Task objective: From the data below, copy out every line in which the word "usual" occurs.
--*--
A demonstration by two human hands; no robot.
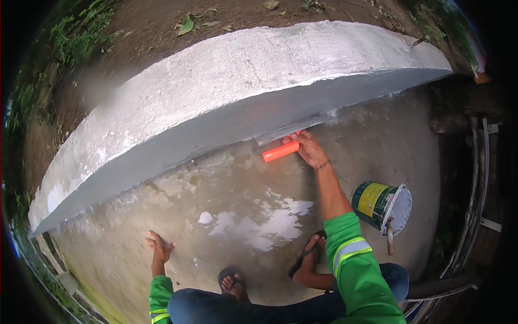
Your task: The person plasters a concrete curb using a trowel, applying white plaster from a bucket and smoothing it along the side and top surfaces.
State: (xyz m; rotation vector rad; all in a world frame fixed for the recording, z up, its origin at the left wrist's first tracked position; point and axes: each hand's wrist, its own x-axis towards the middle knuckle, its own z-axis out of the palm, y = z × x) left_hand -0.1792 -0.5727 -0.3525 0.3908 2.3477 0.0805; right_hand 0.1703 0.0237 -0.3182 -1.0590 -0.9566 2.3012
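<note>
Scraper with orange handle is pressing against the wall's lower face; I'm keeping my right hand clamped on it, blade flat, strokes even. My left hand is resting spread on the floor; paint can standing near.

Wide flat paint brush with a bright orange plastic handle: gripped by the right hand at the handle's upper end. Handle lies slanted, free end pointing down-left. Grey, paint-loaded bristle head pressed flat against the lower edge of the low curved concrete wall, where the wall's shaded, white-painted side face meets the concrete floor. Bristles spread along the joint, touching the wall.
</note>
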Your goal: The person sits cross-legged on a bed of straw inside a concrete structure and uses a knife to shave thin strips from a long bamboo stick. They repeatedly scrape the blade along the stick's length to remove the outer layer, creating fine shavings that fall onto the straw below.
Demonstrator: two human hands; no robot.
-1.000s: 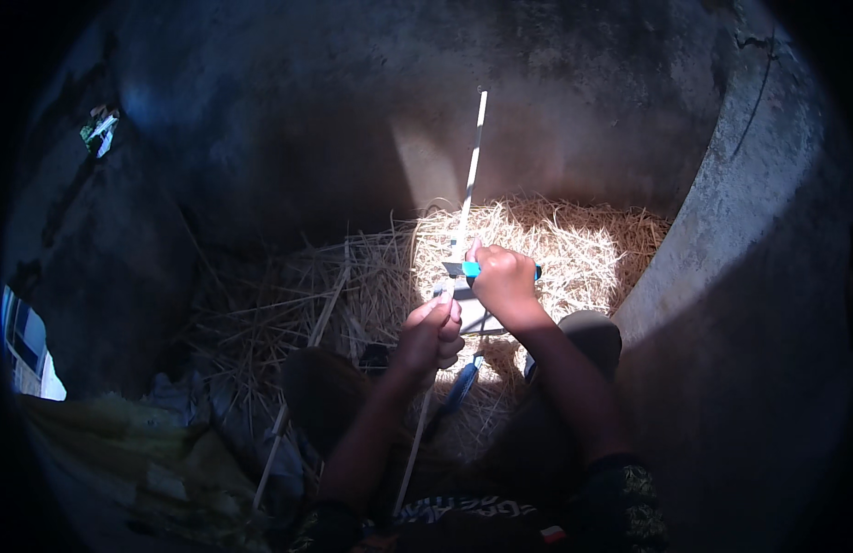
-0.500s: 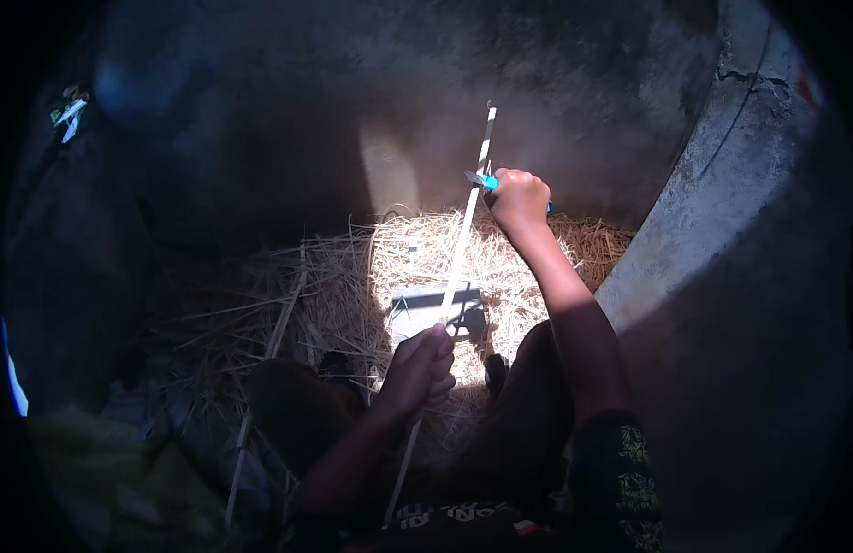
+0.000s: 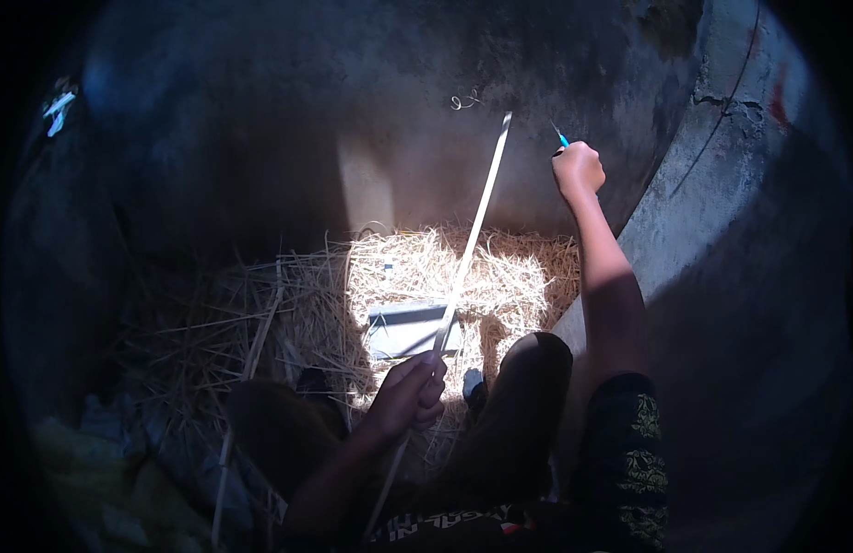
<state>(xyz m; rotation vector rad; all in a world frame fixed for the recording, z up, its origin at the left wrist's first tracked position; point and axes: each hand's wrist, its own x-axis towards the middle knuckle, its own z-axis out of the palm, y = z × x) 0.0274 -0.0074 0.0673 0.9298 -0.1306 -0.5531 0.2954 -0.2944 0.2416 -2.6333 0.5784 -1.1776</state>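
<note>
My left hand (image 3: 408, 398) is closed round a long pale strip of split bamboo or wood (image 3: 480, 217), which slants up and to the right, its far end free in the light. The strip's lower part runs below my fist toward my lap. Out to the right, my right hand (image 3: 579, 170) grips a utility knife (image 3: 563, 139) by its blue body, the thin blade pointing up and left, apart from the strip. A thin curled shaving (image 3: 464, 100) hangs in the air left of the strip's far end.
Pale shavings (image 3: 509, 276) are heaped on the ground before me, with a flat grey block (image 3: 408, 330) among them. Another long strip (image 3: 260, 336) lies on the left. A dark wall (image 3: 260, 138) stands ahead, and a sloping concrete edge (image 3: 671, 217) on the right.
My right hand has swung up and right with the knife, off the strip. A curled shaving has come loose near the strip's far end. My left hand still holds the strip.
</note>
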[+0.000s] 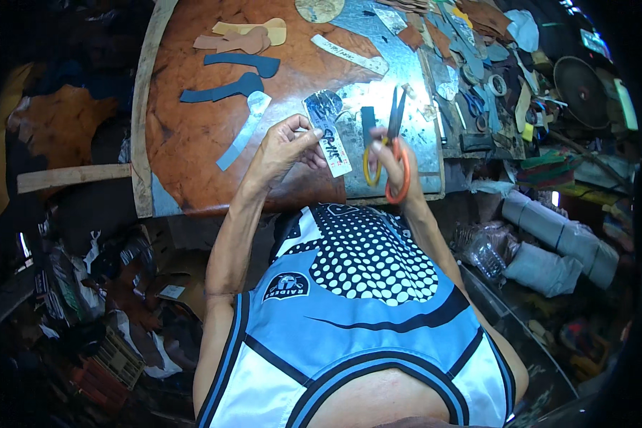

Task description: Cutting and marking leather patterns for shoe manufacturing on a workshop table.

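My left hand (292,145) pinches the edge of a strap-shaped template (337,155), white at its narrow end with handwritten marks, its rounded dark end pointing away from me. To the right, my right hand (386,153) is closed on a pair of scissors (399,114) with one orange and one yellow handle loop. Their dark blades point away from me, slightly apart, not touching the template. A small dark strip (367,125) shows just left of the blades. Beyond my left hand lies a pale blue strap-shaped piece (242,141) with a rounded end.
Brown leather (182,143) covers much of the table. On it lie dark blue cut pieces (225,90), tan pieces (239,41) and a long white template (349,55). At the right are a tape roll (497,85), blue-handled scissors (472,103) and piled scraps. Wrapped rolls (560,232) stand lower right.
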Demonstrator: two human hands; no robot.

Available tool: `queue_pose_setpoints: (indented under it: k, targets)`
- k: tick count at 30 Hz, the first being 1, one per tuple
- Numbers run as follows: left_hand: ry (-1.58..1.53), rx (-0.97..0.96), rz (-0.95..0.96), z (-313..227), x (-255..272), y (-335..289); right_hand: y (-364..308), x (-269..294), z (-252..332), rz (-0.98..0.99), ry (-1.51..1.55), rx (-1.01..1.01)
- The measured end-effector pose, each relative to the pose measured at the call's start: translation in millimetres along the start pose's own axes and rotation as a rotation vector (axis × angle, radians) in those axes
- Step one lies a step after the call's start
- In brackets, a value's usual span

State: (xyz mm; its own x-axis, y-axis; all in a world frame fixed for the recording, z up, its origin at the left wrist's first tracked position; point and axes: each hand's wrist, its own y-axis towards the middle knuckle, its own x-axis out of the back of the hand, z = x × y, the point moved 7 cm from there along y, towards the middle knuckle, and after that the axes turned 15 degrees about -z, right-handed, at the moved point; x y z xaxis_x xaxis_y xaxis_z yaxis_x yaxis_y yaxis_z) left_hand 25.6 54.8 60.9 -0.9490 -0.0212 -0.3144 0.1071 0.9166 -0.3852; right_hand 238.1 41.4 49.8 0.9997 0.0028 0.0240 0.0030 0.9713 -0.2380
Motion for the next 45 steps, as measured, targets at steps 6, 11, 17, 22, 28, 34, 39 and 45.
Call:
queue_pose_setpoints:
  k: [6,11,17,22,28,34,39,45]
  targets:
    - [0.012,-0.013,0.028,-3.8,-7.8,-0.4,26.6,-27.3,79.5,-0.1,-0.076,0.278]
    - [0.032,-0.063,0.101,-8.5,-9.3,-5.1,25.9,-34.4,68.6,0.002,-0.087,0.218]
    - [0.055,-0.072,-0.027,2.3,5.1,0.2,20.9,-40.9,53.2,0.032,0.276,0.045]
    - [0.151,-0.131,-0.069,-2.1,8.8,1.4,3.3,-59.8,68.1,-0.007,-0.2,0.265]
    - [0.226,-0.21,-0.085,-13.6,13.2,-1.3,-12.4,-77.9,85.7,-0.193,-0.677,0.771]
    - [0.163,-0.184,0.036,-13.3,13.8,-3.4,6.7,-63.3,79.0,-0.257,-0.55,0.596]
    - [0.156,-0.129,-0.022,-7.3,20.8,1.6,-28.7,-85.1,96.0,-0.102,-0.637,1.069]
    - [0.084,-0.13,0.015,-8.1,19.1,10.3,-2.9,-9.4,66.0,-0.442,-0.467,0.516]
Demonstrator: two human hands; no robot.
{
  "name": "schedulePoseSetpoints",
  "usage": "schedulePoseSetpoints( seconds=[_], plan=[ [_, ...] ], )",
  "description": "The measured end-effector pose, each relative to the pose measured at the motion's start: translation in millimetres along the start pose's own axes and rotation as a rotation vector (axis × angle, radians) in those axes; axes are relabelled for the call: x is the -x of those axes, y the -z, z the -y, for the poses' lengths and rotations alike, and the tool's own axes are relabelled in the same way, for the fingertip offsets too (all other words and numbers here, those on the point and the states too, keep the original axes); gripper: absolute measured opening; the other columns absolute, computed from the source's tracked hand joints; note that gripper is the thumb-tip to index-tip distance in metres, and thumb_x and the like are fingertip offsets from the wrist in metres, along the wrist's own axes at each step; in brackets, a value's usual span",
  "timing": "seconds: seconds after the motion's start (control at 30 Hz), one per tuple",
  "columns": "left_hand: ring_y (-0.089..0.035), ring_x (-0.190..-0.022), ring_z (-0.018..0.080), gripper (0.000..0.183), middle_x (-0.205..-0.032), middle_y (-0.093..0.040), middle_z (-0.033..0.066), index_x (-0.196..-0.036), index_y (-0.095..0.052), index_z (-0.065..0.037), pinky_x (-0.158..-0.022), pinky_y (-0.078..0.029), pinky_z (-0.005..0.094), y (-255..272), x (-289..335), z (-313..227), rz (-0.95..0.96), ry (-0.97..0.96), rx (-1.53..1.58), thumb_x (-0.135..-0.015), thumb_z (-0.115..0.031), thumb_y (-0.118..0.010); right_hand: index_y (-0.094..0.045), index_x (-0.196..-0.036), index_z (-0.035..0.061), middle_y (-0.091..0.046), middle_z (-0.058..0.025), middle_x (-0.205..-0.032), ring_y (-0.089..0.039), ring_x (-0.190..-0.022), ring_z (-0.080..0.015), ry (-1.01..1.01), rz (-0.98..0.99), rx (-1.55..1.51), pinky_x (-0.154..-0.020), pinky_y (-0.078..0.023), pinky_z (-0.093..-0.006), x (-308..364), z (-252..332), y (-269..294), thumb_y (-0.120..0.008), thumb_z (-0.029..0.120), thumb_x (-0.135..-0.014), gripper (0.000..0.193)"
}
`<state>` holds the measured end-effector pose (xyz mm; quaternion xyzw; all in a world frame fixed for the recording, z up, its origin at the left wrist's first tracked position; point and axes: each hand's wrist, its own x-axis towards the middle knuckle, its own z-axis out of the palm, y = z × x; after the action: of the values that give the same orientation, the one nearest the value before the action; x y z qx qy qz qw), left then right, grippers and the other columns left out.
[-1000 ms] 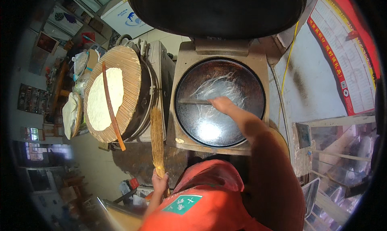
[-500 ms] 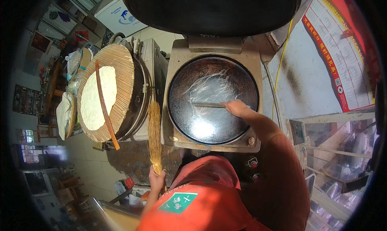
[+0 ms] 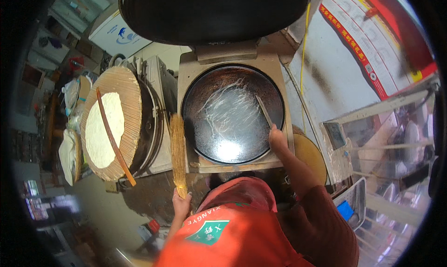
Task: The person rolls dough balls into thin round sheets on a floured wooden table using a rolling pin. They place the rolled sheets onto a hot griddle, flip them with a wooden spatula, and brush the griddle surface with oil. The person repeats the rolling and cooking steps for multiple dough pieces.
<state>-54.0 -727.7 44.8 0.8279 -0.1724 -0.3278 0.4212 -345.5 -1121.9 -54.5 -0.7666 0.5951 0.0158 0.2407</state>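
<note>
My left hand [image 3: 182,203] is closed round the bound end of a straw whisk broom [image 3: 178,150], whose bristles point up along the griddle's left side. My right hand [image 3: 278,138] grips a thin flat scraper [image 3: 264,111] at the right rim of the round dark griddle [image 3: 198,127]. The scraper's blade slants up and to the left over the plate. White powdery streaks [image 3: 233,108] cover the griddle's middle. On the left, a pale flat sheet of dough [image 3: 104,146] lies on a round ribbed board [image 3: 132,99], with a curved brown stick [image 3: 109,134] across it.
A large black lid [image 3: 214,15] stands raised behind the griddle. Right of it are a yellow cable [image 3: 303,66] and a wall with a red and white poster [image 3: 368,48]. A tan round object [image 3: 309,157] sits beyond my right forearm, near a tray with a blue item [image 3: 345,210].
My right hand has moved from over the plate to its right rim. The scraper has turned from lying crosswise to slanting upward. My left hand keeps the broom; the whole view has shifted.
</note>
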Motion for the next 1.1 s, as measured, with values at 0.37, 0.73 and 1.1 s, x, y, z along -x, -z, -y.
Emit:
schedulePoseSetpoints(
  seconds=[0.37,0.73,1.1],
  plan=[
    [-0.063,-0.071,0.0181,0.040,-0.085,-0.065,0.0098,-0.115,-0.056,-0.001,-0.063,-0.052,0.0354,67.5,-69.1,4.2,0.177,-0.071,-0.200,-0.080,-0.007,-0.075,-0.057,-0.115,0.0002,-0.070,-0.0282,-0.103,-0.069,-0.100,-0.0431,-0.018,0.244,-0.113,-0.085,-0.056,-0.0546,99.1,157.0,-74.0,-0.035,0.018,-0.104,0.031],
    [-0.060,-0.065,0.0157,0.039,-0.083,-0.062,0.0080,-0.115,-0.056,0.000,-0.059,-0.052,0.0326,121.3,-88.8,22.3,0.230,-0.118,-0.131,-0.081,-0.004,-0.072,-0.059,-0.109,-0.0008,-0.070,-0.0299,-0.091,-0.070,-0.085,-0.0462,-0.080,0.030,-0.186,-0.076,-0.055,-0.0574,131.0,175.9,-120.5,-0.038,0.018,-0.102,0.029],
    [-0.061,-0.072,0.0141,0.045,-0.083,-0.063,0.0089,-0.121,-0.056,0.001,-0.064,-0.051,0.0322,94.0,-104.0,16.6,0.208,-0.161,-0.216,-0.080,-0.006,-0.074,-0.053,-0.127,-0.0004,-0.072,-0.0244,-0.099,-0.072,-0.087,-0.0410,-0.127,0.122,-0.012,-0.079,-0.057,-0.0532,102.9,128.0,-71.5,-0.038,0.013,-0.101,0.032]
  ],
)
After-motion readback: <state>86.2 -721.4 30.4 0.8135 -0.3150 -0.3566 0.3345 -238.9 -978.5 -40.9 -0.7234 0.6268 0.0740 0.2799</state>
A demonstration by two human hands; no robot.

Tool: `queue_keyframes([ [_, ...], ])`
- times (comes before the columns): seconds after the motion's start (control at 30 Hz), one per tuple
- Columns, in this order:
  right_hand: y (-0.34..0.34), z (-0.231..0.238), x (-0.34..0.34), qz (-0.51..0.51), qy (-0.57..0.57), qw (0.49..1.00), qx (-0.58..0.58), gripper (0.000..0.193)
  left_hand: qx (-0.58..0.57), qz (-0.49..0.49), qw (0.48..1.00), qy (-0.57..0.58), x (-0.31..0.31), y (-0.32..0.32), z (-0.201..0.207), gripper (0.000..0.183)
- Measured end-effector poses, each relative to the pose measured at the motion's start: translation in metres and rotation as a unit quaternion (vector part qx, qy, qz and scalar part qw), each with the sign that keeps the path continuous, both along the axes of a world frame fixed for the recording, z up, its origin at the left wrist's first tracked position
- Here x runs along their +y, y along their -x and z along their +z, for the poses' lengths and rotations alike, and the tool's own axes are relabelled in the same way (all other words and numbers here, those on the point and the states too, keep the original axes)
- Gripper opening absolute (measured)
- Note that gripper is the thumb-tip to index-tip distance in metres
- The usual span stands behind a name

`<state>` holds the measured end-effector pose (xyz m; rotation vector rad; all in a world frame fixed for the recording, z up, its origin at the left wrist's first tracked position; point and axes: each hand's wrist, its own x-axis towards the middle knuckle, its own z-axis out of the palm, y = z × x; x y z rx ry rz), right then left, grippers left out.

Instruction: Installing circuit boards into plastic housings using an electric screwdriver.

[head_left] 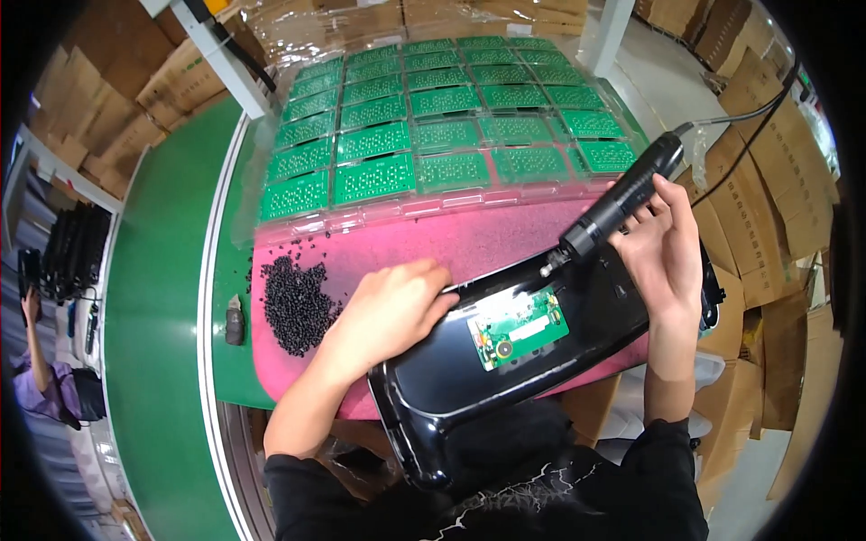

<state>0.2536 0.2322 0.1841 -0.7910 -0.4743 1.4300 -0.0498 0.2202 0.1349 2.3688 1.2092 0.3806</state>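
Observation:
A glossy black plastic housing [433, 379] lies tilted in front of me, its near end against my body. Set into it is a green circuit board [532, 338] with small components and a white label. My left hand [397, 302] is closed at the housing's far edge, fingers curled over the rim; its fingertips are partly hidden. In my right hand [663, 257] is a black electric screwdriver [622, 203], held at a slant with its cord running up to the right. The screwdriver's tip [552, 266] is close to the housing's far edge, just beyond the board.
Black screws [296, 305] form a pile on the pink mat [397, 239], left of my left hand. Behind stands a clear plastic tray [338, 219] with rows of green circuit boards. A green conveyor [162, 298] runs along the left, where another person [56, 388] works. Cardboard boxes [749, 198] stand right.

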Motion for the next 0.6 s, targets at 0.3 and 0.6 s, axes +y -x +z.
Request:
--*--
Task output:
- In brackets, a value's usual span
  "description": "The measured end-effector pose, each relative to the pose measured at the motion's start: translation in millimetres along the start pose's own axes and rotation as a rotation vector (axis × angle, radians) in those axes; axes are relabelled for the call: x is the -x of those axes, y the -z, z the -y, for the poses' lengths and rotations alike, and the tool's own axes are relabelled in the same way, for the fingertip offsets too (all other words and numbers here, those on the point and the states too, keep the original axes); gripper: absolute measured opening; the other columns absolute, computed from the source's tracked hand joints; note that gripper is the thumb-tip to index-tip distance in metres, and thumb_x and the like are fingertip offsets from the wrist in metres, along the wrist's own axes at each step; in brackets, a value's usual span",
- The usual span stands behind a name

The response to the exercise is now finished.